Fed Leaves Interest Rates Unchanged

Wednesday, June 28th 2000, 12:00 am
By: News On 6

WASHINGTON (AP) — The Federal Reserve, amid signs that the red-hot economy may be cooling a bit, decided Wednesday to leave a key interest rate unchanged.

As a result, the federal funds rate will stay at 6.5 percent, the highest level in nine years. The funds rate is the interest that banks charge each other on overnight loans.

The central bank's decision came after a two-day closed-door meeting of the Federal Open Market Committee, the officials, including Fed Chairman Alan Greenspan, who set interest rate policy.

Investors, who had been anticipating the no-increase stance, reacted calmly. The Dow Jones industrial average and Nasdaq index both were up about 80 points just before the Fed's announcement, and both gained a few points immediately afterward.

In a statement, explaining its decision, the Fed said recent data ``suggest that the expansion of aggregate demand may be moderating toward a pace closer to the rate of growth of the economy's potential to produce.''

But, in the part of the statement that reflects possible future moves, the central bank warned that inflation dangers may be lurking and it hinted that higher rates could be forthcoming.
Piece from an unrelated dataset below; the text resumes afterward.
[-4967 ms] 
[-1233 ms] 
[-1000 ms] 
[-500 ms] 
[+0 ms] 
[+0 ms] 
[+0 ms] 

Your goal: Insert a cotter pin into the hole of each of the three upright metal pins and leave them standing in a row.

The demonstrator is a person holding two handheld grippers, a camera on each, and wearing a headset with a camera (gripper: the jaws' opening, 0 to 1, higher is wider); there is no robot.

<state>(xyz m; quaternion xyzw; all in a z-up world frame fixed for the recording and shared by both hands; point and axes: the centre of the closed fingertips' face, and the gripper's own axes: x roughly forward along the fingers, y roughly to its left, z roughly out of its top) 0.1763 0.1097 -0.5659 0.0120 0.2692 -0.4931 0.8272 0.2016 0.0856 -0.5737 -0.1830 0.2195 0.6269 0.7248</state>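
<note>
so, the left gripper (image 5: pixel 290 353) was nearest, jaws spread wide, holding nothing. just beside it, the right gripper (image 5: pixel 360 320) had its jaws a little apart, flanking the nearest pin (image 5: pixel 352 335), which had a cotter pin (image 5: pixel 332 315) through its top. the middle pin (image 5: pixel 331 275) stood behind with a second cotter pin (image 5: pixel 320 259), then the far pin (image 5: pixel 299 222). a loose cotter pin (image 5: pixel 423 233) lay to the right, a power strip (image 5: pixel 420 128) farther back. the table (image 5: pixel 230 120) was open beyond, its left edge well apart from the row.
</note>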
The Fed said it believes the ``risks continue to be weighted mainly toward conditions that may generate heightened inflation pressures in the foreseeable future.''

Stuart Hoffman, chief economist at PNC Financial Services Group, said the Fed in that language is ``simply telling the markets that it is still alert to a pickup in inflation and is ready to act if the central bank see any signs of inflation.''

Without a boost to the key funds rates, commercial banks won't feel the need to raise their prime lending rate, a benchmark for millions of loans, from home equity and unpaid credit card balances to short-term loans for businesses.

The prime rate stands at 9.5 percent, its highest level since January 1991, when the country was in its last recession.

Over the last year, the Fed has been boosting interest rates in an effort to slow the economy and keep inflation from escalating.

Recent economic reports suggest the Fed's increases are working: The nation's unemployment rate rose to 4.1 percent in May, up from a 30-year low of 3.9 percent in April; retail sales were lackluster the past two months; and the housing market has slowed a bit.

Many economists believe the economy, which was roaring ahead at a 5.4 percent growth rate in the first three months of this year, may have slowed to 4 percent rate or less in the current quarter.

But the Fed doesn't want a repeat of the last two years, when growth slowed in the spring only to reaccelerate sharply for the rest of the year, economists said.

Given that, some economists believe that Fed policy-makers may need to boost rates at their Aug. 22 meeting to keep the economy on an even keel.

Even though the Fed decided not to raise rates this time around, the central bank said ``signs that growth in demand is moving to a sustainable pace are still tentative and preliminary and the utilization of the pool of available workers remains at an unusually high level.''

Merrill Lynch's chief economist Bruce Steinberg, however, believes the Fed is done boosting rates this year on the belief that ``those tentative signs of moderation will become definite signs in coming months.''

Greenspan and his colleagues are seeking to achieve a ``soft landing,'' in which growth slows enough to keep inflation under control but not so much that it threatens the country's record 9 1/2 -year economic expansion.

At its last session on May 16, the Fed boosted rates by a half-point, double the normal quarter-point moves. That pushed its target for the federal funds rate, the interest banks charge each other, to 6.5 percent.

The Fed has raised rates six times since June 1999, when the funds rate stood at 4.75 percent.